— WHAT IS EXPECTED —
Take every line from the listing below that contains "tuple".

<<<<

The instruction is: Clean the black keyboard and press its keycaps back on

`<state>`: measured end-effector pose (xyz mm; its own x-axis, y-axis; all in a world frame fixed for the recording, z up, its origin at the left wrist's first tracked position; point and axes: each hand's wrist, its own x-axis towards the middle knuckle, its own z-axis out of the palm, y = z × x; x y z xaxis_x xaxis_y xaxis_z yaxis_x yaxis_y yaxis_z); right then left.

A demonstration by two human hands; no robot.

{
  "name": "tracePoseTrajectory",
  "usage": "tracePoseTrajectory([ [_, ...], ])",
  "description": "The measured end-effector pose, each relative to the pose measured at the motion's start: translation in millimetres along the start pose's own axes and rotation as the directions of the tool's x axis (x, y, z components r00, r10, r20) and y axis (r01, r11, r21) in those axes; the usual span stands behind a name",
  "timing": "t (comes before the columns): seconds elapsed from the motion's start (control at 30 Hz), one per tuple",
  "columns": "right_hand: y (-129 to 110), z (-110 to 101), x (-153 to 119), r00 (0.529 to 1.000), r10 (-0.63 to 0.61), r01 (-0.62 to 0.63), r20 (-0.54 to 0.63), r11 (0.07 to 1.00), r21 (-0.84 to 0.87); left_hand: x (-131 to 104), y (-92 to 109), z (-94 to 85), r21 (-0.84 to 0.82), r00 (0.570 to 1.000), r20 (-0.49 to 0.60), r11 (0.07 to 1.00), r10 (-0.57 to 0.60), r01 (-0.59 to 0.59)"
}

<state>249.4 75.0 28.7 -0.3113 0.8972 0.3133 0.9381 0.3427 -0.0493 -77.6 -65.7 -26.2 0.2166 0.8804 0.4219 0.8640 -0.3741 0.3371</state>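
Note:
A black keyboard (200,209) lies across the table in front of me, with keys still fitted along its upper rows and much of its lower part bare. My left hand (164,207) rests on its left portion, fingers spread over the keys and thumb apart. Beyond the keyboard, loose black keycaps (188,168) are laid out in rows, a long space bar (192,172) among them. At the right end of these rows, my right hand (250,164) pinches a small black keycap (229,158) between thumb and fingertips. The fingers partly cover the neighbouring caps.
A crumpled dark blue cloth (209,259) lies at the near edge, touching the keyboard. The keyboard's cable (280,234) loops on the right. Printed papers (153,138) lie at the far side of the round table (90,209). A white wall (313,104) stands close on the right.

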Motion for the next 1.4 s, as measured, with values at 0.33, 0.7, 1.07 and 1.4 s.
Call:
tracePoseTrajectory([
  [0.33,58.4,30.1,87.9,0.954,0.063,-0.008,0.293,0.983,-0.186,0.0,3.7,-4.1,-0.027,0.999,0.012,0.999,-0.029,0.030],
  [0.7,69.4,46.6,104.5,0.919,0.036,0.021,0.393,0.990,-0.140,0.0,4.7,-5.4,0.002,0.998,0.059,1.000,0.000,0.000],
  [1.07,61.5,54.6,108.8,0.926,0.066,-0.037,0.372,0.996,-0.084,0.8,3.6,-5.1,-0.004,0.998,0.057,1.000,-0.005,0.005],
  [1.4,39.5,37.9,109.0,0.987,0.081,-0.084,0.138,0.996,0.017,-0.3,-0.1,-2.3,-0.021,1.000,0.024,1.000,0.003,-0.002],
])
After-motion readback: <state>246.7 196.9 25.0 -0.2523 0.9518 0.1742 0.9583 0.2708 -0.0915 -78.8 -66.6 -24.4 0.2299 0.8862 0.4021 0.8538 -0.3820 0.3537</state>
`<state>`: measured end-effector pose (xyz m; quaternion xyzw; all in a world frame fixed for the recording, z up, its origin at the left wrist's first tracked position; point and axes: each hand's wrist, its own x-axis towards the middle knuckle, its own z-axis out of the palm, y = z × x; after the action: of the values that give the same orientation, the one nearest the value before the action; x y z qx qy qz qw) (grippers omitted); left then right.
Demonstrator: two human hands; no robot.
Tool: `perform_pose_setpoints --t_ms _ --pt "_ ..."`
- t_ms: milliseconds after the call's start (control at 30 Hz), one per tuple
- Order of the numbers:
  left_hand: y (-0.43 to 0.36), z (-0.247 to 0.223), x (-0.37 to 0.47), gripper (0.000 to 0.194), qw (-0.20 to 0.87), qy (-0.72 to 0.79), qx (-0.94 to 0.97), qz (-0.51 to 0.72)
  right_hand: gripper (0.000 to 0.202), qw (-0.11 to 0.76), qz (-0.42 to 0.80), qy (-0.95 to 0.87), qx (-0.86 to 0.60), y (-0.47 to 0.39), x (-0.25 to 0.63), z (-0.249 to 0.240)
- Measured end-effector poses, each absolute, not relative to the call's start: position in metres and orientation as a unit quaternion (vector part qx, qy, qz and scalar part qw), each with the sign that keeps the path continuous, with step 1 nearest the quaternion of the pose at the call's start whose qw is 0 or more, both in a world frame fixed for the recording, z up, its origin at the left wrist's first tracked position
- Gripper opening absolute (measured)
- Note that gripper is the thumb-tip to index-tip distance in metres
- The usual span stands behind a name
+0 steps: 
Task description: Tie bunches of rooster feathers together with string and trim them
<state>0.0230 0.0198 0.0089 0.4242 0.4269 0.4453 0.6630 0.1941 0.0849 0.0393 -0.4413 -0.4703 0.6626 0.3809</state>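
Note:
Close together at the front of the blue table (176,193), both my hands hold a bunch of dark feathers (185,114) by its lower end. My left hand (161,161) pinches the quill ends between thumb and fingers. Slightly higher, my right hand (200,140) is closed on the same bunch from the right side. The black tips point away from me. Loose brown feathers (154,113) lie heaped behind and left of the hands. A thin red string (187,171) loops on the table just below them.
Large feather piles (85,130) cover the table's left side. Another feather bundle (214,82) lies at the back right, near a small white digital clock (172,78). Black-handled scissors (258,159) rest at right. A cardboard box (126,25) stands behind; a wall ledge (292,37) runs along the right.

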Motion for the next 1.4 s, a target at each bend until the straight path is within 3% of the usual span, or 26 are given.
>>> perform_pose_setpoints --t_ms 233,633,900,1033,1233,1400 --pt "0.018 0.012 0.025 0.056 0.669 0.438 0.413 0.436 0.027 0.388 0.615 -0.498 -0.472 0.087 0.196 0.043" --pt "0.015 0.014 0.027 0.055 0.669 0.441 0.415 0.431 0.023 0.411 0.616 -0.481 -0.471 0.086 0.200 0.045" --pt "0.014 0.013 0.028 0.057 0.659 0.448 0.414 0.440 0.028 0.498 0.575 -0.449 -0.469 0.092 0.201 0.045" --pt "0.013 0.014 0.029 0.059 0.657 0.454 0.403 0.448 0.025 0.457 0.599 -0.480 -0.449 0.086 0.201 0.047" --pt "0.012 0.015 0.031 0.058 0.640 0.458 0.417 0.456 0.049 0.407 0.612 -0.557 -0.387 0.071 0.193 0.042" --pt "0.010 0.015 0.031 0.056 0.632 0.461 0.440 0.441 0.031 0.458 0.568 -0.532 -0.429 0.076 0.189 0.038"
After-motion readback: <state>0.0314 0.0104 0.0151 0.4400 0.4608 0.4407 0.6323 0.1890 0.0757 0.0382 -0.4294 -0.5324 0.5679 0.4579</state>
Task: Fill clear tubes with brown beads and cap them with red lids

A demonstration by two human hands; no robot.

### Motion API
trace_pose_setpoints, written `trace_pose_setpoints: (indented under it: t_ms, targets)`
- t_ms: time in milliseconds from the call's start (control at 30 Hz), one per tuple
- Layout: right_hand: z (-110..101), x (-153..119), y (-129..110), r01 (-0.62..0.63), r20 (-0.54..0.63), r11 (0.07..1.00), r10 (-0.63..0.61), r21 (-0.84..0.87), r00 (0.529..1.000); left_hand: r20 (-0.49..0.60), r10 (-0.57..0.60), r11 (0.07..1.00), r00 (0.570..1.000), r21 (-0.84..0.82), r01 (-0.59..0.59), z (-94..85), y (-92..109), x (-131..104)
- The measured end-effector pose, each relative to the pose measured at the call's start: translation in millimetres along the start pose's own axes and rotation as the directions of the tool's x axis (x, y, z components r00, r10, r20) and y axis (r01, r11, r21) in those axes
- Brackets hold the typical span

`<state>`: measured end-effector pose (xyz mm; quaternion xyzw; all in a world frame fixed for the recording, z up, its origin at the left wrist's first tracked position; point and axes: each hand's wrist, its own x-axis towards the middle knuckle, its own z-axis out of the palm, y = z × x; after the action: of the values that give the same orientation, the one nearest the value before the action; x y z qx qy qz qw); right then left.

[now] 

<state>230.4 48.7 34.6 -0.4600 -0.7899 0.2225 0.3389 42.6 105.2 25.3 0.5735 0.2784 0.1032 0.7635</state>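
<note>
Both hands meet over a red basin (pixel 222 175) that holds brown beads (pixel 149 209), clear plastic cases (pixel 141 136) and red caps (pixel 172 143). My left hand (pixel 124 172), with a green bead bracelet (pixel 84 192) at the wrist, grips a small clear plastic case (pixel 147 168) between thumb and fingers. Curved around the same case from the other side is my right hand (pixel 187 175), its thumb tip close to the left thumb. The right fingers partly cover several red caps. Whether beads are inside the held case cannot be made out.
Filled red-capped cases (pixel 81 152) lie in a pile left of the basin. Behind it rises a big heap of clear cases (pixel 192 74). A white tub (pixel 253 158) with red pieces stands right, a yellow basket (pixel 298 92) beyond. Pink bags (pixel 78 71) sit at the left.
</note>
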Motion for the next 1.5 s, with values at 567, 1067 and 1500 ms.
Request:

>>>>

— OUTPUT BELOW —
  "timing": "t (comes before the columns): seconds elapsed from the motion's start (control at 30 Hz), one per tuple",
- t_ms: milliseconds after the call's start (control at 30 Hz), one per tuple
- t_ms: time in milliseconds from the call's start (control at 30 Hz), one per tuple

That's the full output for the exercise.